Exercise: Leave the pictures out and repeat the rest of the data below exactly.

%%

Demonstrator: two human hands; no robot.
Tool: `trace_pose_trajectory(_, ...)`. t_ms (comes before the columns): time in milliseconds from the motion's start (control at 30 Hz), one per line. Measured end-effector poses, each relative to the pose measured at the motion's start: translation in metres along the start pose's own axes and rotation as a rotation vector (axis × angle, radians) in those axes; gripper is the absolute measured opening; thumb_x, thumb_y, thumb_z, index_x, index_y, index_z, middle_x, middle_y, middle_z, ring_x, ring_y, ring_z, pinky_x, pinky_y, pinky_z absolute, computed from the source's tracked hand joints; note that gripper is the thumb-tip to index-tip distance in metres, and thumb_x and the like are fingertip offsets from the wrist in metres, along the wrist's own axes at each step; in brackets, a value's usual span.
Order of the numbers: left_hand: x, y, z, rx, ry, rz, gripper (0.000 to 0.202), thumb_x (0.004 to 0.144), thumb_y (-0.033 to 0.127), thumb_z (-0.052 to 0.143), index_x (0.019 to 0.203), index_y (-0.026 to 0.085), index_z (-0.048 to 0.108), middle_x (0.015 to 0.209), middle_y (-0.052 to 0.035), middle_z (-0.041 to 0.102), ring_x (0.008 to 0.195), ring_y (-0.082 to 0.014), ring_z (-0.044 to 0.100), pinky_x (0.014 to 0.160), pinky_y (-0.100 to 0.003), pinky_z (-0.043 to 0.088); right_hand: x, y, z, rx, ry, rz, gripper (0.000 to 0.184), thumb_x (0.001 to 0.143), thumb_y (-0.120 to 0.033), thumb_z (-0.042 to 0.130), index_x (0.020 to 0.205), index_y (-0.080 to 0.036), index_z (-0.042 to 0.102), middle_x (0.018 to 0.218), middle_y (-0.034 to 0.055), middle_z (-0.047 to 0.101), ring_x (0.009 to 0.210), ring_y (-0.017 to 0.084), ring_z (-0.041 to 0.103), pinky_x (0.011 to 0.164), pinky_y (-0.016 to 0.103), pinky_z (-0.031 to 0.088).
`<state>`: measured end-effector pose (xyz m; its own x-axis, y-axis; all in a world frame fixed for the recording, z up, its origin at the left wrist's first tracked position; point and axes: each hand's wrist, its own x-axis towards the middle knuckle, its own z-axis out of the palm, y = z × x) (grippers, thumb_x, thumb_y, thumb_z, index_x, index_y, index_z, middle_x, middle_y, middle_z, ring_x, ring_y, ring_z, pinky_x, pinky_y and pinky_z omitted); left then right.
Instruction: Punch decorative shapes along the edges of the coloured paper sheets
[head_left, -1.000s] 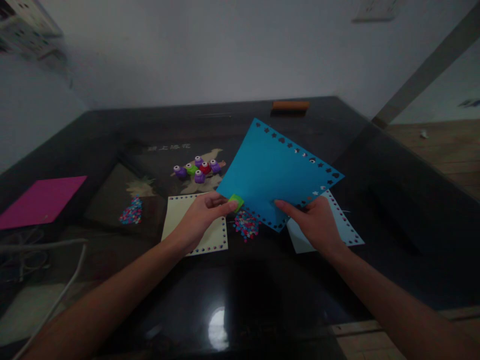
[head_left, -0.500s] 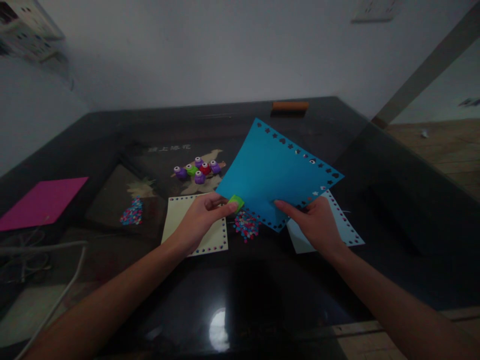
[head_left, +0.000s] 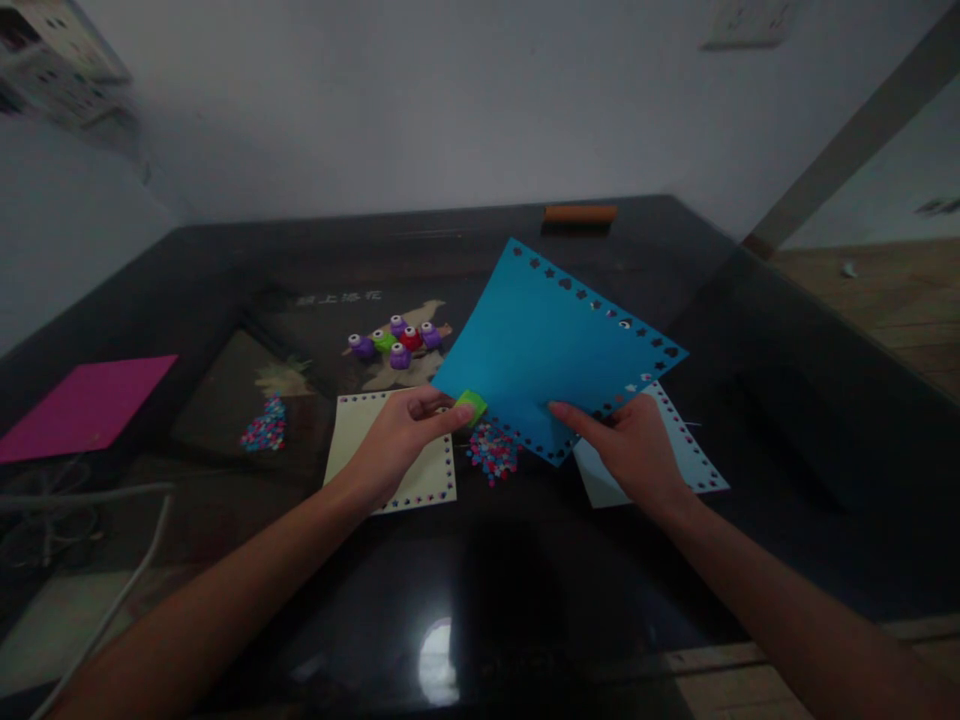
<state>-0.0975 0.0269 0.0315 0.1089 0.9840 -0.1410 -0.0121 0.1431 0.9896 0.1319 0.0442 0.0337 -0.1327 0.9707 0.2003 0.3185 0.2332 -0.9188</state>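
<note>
A sheet of blue paper [head_left: 540, 345] is held up at a slant, with star and heart holes along several of its edges. My right hand [head_left: 634, 445] pinches its lower edge, thumb on top. At the sheet's left corner, my left hand [head_left: 409, 430] is closed on a green craft punch [head_left: 470, 405], thumb pressed on it. Below the paper lies a heap of pink, blue and white paper cutouts [head_left: 493, 455]. A cream sheet [head_left: 390, 475] with punched edges is partly under my left hand, and a pale blue sheet [head_left: 686, 445] is partly behind my right hand.
Several purple, green and red craft punches [head_left: 397, 342] stand beyond my left hand. A second heap of cutouts [head_left: 266, 425] and a pink sheet [head_left: 90, 405] lie at the left, near a white cable [head_left: 154, 550]. An orange-brown roll [head_left: 580, 214] rests at the black table's far edge.
</note>
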Motion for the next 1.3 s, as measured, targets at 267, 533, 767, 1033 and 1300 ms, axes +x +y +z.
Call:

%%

Written solution:
Demonstrator: two human hands; no robot.
Tool: `trace_pose_trajectory(_, ...)`. t_ms (comes before the columns): time in milliseconds from the motion's start (control at 30 Hz), one per line. Measured end-effector poses, each relative to the pose measured at the motion's start: translation in metres along the start pose's own axes and rotation as a rotation vector (axis × angle, radians) in those axes; gripper is the absolute measured opening; thumb_x, thumb_y, thumb_z, index_x, index_y, index_z, middle_x, middle_y, middle_z, ring_x, ring_y, ring_z, pinky_x, pinky_y, pinky_z absolute, computed from the source's tracked hand joints; note that gripper is the thumb-tip to index-tip distance in metres, and thumb_x and the like are fingertip offsets from the wrist in metres, along the wrist's own axes at each step; in brackets, a value's usual span.
Order of the numbers: left_hand: x, y, z, rx, ry, rz, gripper (0.000 to 0.202), thumb_x (0.004 to 0.144), thumb_y (-0.033 to 0.127), thumb_z (-0.052 to 0.143), index_x (0.019 to 0.203), index_y (-0.026 to 0.085), index_z (-0.048 to 0.108), middle_x (0.015 to 0.209), middle_y (-0.052 to 0.035), middle_z (-0.041 to 0.102), ring_x (0.008 to 0.195), ring_y (-0.082 to 0.014), ring_z (-0.044 to 0.100), pinky_x (0.014 to 0.160), pinky_y (-0.100 to 0.003), pinky_z (-0.043 to 0.088); right_hand: x, y, z, rx, ry, rz, gripper (0.000 to 0.184), thumb_x (0.001 to 0.143), thumb_y (-0.120 to 0.033), thumb_z (-0.042 to 0.130), index_x (0.020 to 0.205), index_y (-0.080 to 0.036), index_z (-0.042 to 0.102), middle_x (0.018 to 0.218), middle_y (-0.034 to 0.055), middle_z (-0.047 to 0.101), ring_x (0.009 to 0.210), ring_y (-0.017 to 0.084), ring_z (-0.041 to 0.103), pinky_x (0.011 to 0.164), pinky_y (-0.016 to 0.103), pinky_z (-0.031 to 0.088).
`<state>`: measured end-effector pose (xyz m; its own x-axis, y-axis; all in a world frame fixed for the recording, z up, its origin at the left wrist's first tracked position; point and axes: each hand's wrist, its own x-axis towards the middle knuckle, its own z-axis out of the palm, y = z × x) (grippers, thumb_x, thumb_y, thumb_z, index_x, index_y, index_z, middle_x, middle_y, middle_z, ring_x, ring_y, ring_z, pinky_x, pinky_y and pinky_z omitted); left then right.
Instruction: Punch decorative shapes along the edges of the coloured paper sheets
[head_left, -1.000s] 
[head_left, -0.500s] 
[head_left, +0.000s] 
<state>-0.0975 0.0269 0.0315 0.1089 0.9840 -0.1410 -0.0121 0.1431 0.9896 0.1319 0.0442 0.0337 -0.1327 0.9707 0.2003 0.3185 0.2332 -0.9188</state>
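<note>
A sheet of blue paper [head_left: 540, 345] is held up at a slant, with star and heart holes along several of its edges. My right hand [head_left: 634, 445] pinches its lower edge, thumb on top. At the sheet's left corner, my left hand [head_left: 409, 430] is closed on a green craft punch [head_left: 470, 405], thumb pressed on it. Below the paper lies a heap of pink, blue and white paper cutouts [head_left: 493, 455]. A cream sheet [head_left: 390, 475] with punched edges is partly under my left hand, and a pale blue sheet [head_left: 686, 445] is partly behind my right hand.
Several purple, green and red craft punches [head_left: 397, 342] stand beyond my left hand. A second heap of cutouts [head_left: 266, 425] and a pink sheet [head_left: 90, 405] lie at the left, near a white cable [head_left: 154, 550]. An orange-brown roll [head_left: 580, 214] rests at the black table's far edge.
</note>
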Motion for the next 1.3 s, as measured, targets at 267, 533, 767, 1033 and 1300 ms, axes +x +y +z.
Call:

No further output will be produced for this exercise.